───── Supplied information

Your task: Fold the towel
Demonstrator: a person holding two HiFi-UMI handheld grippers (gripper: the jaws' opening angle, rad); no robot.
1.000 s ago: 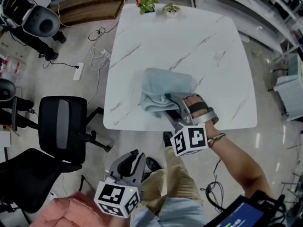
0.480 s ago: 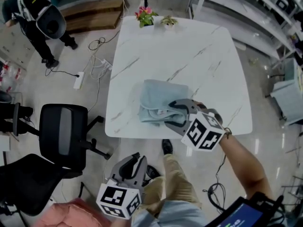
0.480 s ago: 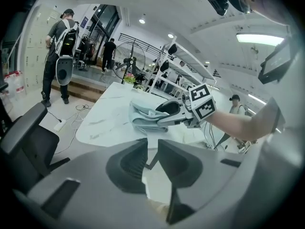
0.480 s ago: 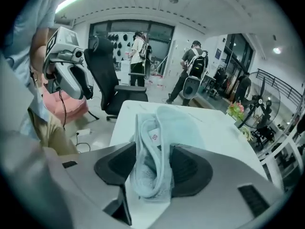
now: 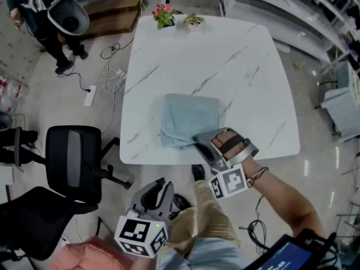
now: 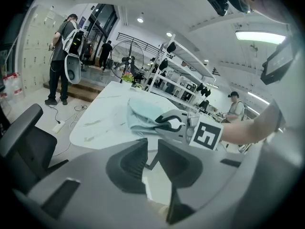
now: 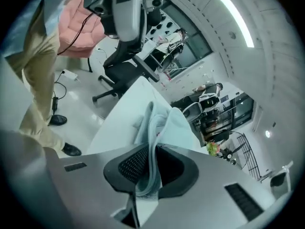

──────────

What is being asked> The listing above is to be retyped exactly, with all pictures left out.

Exercise answer>
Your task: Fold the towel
Demonstrator: a person holding two HiFi-UMI handheld grippers (gripper: the jaws' opening angle, rad); no robot.
1.000 s ago: 
0.480 s ago: 
0.480 s ago: 
0.480 s ago: 
now: 
now: 
now: 

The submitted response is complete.